Ai rally italiani auguro di fare pace con il passato e rendersi conto che c’è un presente dignitoso e un futuro da costruire. Auguro di trovare una alchimia di sistema che sia finalmente un ponte generazionale. Secondo me sono molti anni che non viviamo il presente, ma viviamo nel passato complice anche il fatto che in Italia abbiamo vissuto da protagonisti la Golden Age. Quest’ultimo è uno dei motivi, l’ho scoperto vivendolo negli anni in cui ho iniziato io, per cui il rallysmo si trovava già profondamente in crisi dieci anni fa e nessuno sembrava accorgerene.

E’ una delle prime cose che auguro ai rally, perché siamo stanchi del virgolettato “non sono i più i rally di una volta”. Fosse per me eliminerei draconianamente questa espressione, proprio la censurerei, perché non dice niente, non formula un’analisi, non è una critica, al massimo è una critica sterile, ma soprattutto non dà una soluzione.
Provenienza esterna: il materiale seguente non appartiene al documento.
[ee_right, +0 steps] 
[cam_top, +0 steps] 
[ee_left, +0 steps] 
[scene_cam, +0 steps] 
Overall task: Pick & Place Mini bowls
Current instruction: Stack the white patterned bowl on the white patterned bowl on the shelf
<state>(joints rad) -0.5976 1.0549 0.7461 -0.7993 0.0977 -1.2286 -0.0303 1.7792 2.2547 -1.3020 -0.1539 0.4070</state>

È l’espressione facile per non sentirsi responsabili di fare qualcosa in prima persona, e questo spirito non mi piace. A questo punto decretiamone definitivamente la morte e facciamo prima no? Tant’è che ne facciamo anche motivo di scherno e di scherzo su Service Park come tante altre espressioni che usiamo in modo ironico (spesso non capite, strano no?).

Quindi l’augurio migliore per i rally in Italia è questo qui, ripartire dalla cultura facendo pace con il passato. Prendere ciò che i rally di una volta offrono di spunto, di ispirazione, consapevoli che la Golden Age è finita da un pezzo.

Il fatto che non si sia mai costruito negli anni un vero ponte generazionale – che è un aspetto fondamentale di cui non si parla mai ma che io voglio sottolineare – è grave.

La responsabilità è di chi comunque con la Golden Age si è costruito una vita di successo professionale e popolarità. Penso al fatto che per quanto si possa chiudere male con una realtà come i rally, dovrebbe comunque esserci lo spirito “sociale” di restituire gratuitamente qualcosa all’ambiente da cui tanto si è ricevuto. Dopo tutto, quelli di oggi non sono altro che i figli della Golden Age.

Ai rally in generale, auguro di prendere come opportunità il cambio di tendenza che si respira ultimamente rispetto alla tanto annunciata transizione green e di trovare un nuovo spazio nella mobilità moderna, fuori dalle ideologie. Trovare una nuova ragion d’essere oggi, più di nicchia, non si tornerà agli anni 80 come popolarità ma un concetto di auto stile WRC anni 2000 o comunque fatte apposta per i rally ci può ancora essere nel prossimo futuro. Vedi quella che è la filosofia di Akio Toyoda, non a caso presidente di Toyota.

L’augurio è che questa linea di principi venga seguita anche da chi di questo sport regola la politica affinché tornino gli investimenti e i costruttori, che è la cosa fondamentale. Almeno io questa cosa, queste due cose sia per l’Italia che per i rally in generale sono cose che mi auguro. E per cui dovremmo essere anche pronti a combattere. Te la dico così.